# [Task details]
Count the lines in the records below that contain the word "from", and give only that count.
====
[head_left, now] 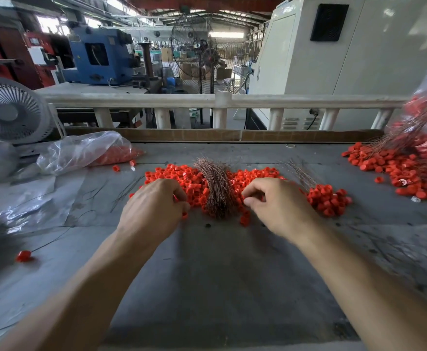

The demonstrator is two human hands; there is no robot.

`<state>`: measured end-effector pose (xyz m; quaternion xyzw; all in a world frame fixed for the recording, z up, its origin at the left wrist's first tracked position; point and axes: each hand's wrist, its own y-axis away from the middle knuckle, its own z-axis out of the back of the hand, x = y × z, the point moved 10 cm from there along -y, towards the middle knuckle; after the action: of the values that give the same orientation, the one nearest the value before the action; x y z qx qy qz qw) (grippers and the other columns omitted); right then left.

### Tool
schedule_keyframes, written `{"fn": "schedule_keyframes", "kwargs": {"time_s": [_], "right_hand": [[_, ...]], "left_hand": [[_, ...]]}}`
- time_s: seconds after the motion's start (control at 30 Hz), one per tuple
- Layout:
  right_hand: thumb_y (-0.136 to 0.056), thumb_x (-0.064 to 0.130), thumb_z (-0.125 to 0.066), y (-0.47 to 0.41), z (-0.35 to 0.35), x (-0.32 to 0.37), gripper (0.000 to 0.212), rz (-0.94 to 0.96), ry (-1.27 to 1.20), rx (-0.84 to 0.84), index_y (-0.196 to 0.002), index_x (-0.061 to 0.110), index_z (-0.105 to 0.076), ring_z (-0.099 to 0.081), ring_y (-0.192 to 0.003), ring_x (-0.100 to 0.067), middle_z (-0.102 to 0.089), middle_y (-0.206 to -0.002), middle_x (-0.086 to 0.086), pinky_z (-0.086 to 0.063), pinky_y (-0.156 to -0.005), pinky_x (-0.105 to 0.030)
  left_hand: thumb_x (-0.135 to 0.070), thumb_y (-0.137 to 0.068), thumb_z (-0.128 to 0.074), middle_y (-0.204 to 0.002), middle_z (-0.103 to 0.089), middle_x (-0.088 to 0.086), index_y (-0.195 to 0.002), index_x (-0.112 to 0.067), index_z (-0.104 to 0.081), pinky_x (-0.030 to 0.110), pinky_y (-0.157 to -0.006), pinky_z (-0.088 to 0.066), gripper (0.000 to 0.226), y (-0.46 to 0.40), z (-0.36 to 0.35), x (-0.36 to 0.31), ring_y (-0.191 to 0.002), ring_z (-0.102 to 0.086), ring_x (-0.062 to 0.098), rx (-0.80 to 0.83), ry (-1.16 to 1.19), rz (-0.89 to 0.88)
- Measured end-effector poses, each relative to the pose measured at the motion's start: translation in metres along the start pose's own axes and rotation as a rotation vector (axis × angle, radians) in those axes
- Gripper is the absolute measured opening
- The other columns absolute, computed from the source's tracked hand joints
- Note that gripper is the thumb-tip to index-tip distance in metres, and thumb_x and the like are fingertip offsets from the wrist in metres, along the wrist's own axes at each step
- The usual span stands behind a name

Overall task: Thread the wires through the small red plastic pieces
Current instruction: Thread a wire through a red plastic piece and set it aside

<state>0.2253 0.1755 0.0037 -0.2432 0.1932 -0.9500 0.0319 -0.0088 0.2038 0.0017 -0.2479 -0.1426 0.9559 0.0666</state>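
Both hands work at the near edge of a heap of small red plastic pieces [194, 181] spread across the middle of the grey desk [220, 274]. A bundle of copper-coloured wires [216, 188] lies on top of the heap, between the hands. Left hand [154, 211]: fingers curled, pinching a red piece at the fingertips. Right hand [278, 206]: thumb and forefinger drawn together just beside the wire bundle; whether a wire is actually held, cannot tell. A second cluster of red pieces with wires already in them [328, 198] sits just right of the right hand. Far right, a larger threaded pile [404, 168]. Left, a clear plastic bag [85, 150] holding more red pieces
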Motion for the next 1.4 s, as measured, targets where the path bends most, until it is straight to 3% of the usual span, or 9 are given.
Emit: {"fn": "schedule_keyframes", "kwargs": {"time_s": [0.1, 0.27, 0.6, 0.93, 1.03, 1.13, 1.23, 1.3, 1.4], "right_hand": [[-0.089, 0.026, -0.076, 0.001, -0.006, 0.014, 0.013, 0.072, -0.012, 0.019, -0.102, 0.027, -0.075, -0.052, -0.078, -0.003, -0.066, -0.089, 0.016, -0.047, -0.077, -0.028], [-0.083, 0.036, -0.081, 0.005, -0.009, 0.025, 0.019, 0.118, -0.023, 0.019, -0.098, 0.029, -0.07, -0.048, -0.068, 0.007, -0.055, -0.074, 0.02, -0.038, -0.065, -0.022], [-0.087, 0.041, -0.076, 0.004, -0.013, 0.037, 0.019, 0.128, 0.026, -0.022, -0.089, 0.026, -0.065, -0.058, -0.083, -0.01, -0.062, -0.085, 0.013, -0.051, -0.074, -0.035], [-0.09, 0.03, -0.073, 0.008, 0.008, 0.045, 0.01, 0.189, -0.037, -0.175, -0.083, 0.025, -0.067, -0.053, -0.08, -0.01, -0.063, -0.083, 0.01, -0.046, -0.071, -0.032], [-0.089, 0.02, -0.074, 0.01, 0.022, 0.049, 0.009, 0.208, -0.183, -0.269, -0.082, 0.021, -0.068, -0.057, -0.071, -0.007, -0.065, -0.081, 0.011, -0.048, -0.068, -0.024], [-0.088, 0.014, -0.071, 0.011, 0.033, 0.042, 0.009, 0.163, -0.456, -0.338, -0.082, 0.018, -0.066, -0.066, -0.069, -0.003, -0.074, -0.092, 0.009, -0.053, -0.064, -0.018], [-0.087, 0.014, -0.065, 0.01, 0.037, 0.035, 0.004, 0.127, -0.785, -0.349, -0.084, 0.014, -0.062, -0.074, -0.092, -0.015, -0.076, -0.094, 0.001, -0.062, -0.076, -0.038], [-0.086, 0.011, -0.062, 0.01, 0.043, 0.033, 0.004, 0.134, -0.927, -0.36, -0.084, 0.011, -0.059, -0.075, -0.087, -0.024, -0.076, -0.088, -0.007, -0.062, -0.075, -0.048], [-0.09, 0.01, -0.058, 0.013, 0.056, 0.031, 0.004, 0.145, -1.02, -0.425, -0.086, 0.009, -0.057, -0.074, -0.075, -0.031, -0.073, -0.078, -0.01, -0.062, -0.065, -0.041]], "left_hand": [[-0.031, -0.086, -0.077, -0.081, -0.06, -0.016, -0.087, -0.031, -0.071, 0.032, -0.067, -0.038, 0.006, 0.0, -0.001, -0.001, -0.084, -0.055, 0.014, -0.007, 0.005, -0.014], [-0.033, -0.084, -0.079, -0.082, -0.062, -0.014, -0.088, -0.03, -0.069, 0.031, -0.066, -0.038, 0.012, 0.0, 0.0, -0.002, -0.082, -0.055, 0.013, -0.039, 0.009, -0.04], [-0.05, -0.082, -0.077, -0.075, -0.06, -0.011, -0.074, -0.025, -0.063, 0.03, -0.056, -0.035, 0.03, 0.0, 0.001, 0.005, -0.076, -0.058, 0.015, -0.028, -0.113, 0.015], [-0.029, -0.083, -0.074, -0.076, -0.062, -0.013, -0.075, -0.027, -0.064, 0.029, -0.056, -0.04, 0.013, 0.001, 0.001, -0.001, -0.07, -0.058, 0.007, -0.036, -0.006, 0.005], [-0.026, -0.083, -0.074, -0.073, -0.065, -0.014, -0.073, -0.028, -0.063, 0.027, -0.054, -0.041, 0.015, 0.001, 0.005, -0.005, -0.069, -0.057, 0.002, -0.066, 0.061, -0.023], [-0.024, -0.083, -0.077, -0.068, -0.067, -0.02, -0.073, -0.031, -0.063, 0.019, -0.047, -0.04, 0.019, 0.001, 0.007, -0.013, -0.063, -0.061, 0.0, -0.084, 0.166, -0.064], [-0.018, -0.082, -0.081, -0.073, -0.066, -0.026, -0.075, -0.032, -0.064, 0.009, -0.051, -0.043, 0.023, 0.005, 0.009, -0.026, -0.063, -0.063, -0.004, -0.092, 0.306, -0.134], [-0.016, -0.081, -0.083, -0.072, -0.068, -0.018, -0.078, -0.031, -0.065, 0.007, -0.054, -0.043, 0.023, 0.007, 0.012, -0.031, -0.067, -0.064, -0.001, -0.119, 0.366, -0.17], [-0.017, -0.083, -0.082, -0.082, -0.07, -0.016, -0.091, -0.032, -0.066, 0.012, -0.064, -0.049, 0.024, 0.008, 0.011, -0.033, -0.078, -0.065, 0.0, -0.11, 0.496, -0.173]]}}
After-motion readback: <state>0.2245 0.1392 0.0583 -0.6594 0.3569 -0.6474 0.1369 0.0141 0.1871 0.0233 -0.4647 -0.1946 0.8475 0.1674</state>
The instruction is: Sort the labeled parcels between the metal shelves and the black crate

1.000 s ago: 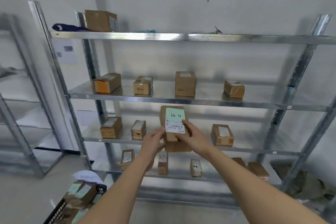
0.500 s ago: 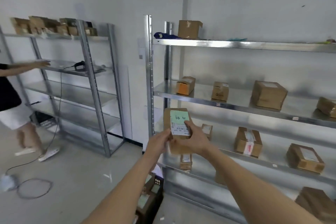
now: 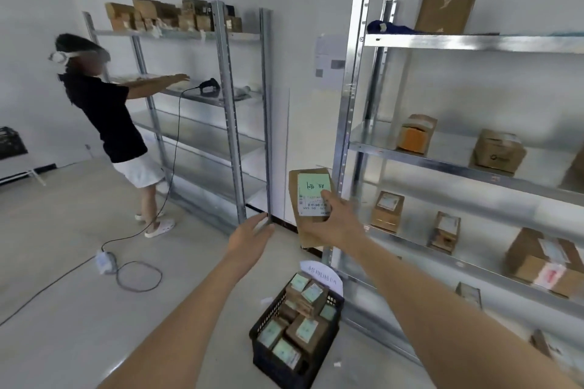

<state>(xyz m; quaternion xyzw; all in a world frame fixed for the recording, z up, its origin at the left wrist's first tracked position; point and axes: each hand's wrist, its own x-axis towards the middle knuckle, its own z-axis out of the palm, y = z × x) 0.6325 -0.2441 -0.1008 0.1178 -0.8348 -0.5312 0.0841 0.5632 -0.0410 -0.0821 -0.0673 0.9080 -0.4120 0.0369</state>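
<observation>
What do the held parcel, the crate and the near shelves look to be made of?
Parcel, in the right hand: plain brown cardboard, matte, with paper labels. Crate: black, lattice walls, probably moulded plastic. Shelves: silvery metal, likely galvanised steel; bright sheen, punched posts.

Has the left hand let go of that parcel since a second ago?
Yes. The left hand has come off the parcel and hangs open to its left; the right hand alone holds it.
</observation>
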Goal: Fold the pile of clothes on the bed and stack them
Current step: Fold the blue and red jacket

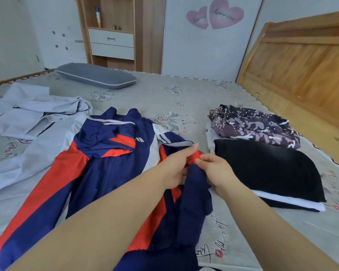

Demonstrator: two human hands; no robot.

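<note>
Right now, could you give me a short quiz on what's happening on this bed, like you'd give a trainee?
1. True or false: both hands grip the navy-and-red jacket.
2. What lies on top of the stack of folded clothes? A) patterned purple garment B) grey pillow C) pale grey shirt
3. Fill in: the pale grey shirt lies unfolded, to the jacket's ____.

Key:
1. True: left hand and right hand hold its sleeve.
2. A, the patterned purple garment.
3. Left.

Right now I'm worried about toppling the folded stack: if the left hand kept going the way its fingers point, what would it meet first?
Probably the black folded garment. The left hand, gripping the jacket sleeve, points up and right toward that stack, past the right hand. Depth is unclear.
</note>
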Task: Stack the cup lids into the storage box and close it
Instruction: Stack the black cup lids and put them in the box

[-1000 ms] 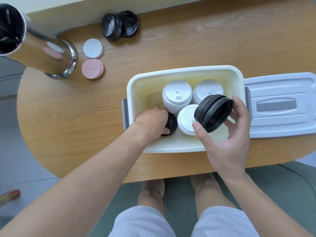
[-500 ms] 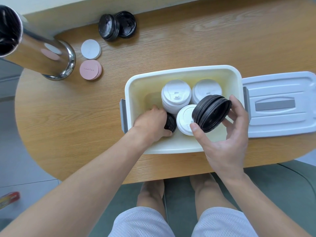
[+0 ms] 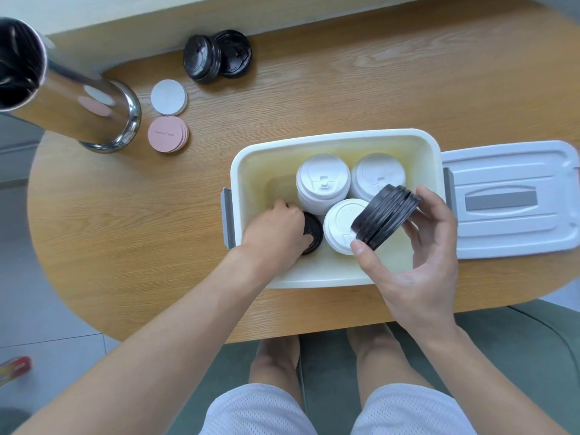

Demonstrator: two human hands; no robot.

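Inside the box [image 3: 248,171], left grip [image 3: 276,233] clasps black lids [image 3: 314,233]; right grip [image 3: 414,246] pinches a tilted stack [image 3: 384,216].

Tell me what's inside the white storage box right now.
The storage box holds three stacks of white lids, and black lids under the left hand. The right hand holds a black stack above it. The hands hide part of the floor.

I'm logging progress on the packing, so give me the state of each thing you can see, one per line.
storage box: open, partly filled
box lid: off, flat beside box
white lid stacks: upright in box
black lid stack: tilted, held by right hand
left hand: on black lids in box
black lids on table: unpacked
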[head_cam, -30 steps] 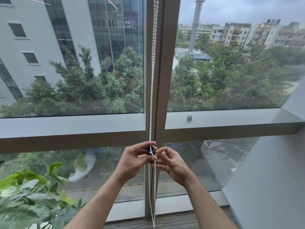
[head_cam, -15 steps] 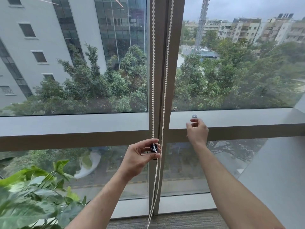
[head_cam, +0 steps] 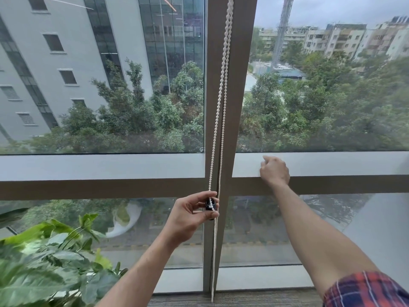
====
# [Exercise solution]
3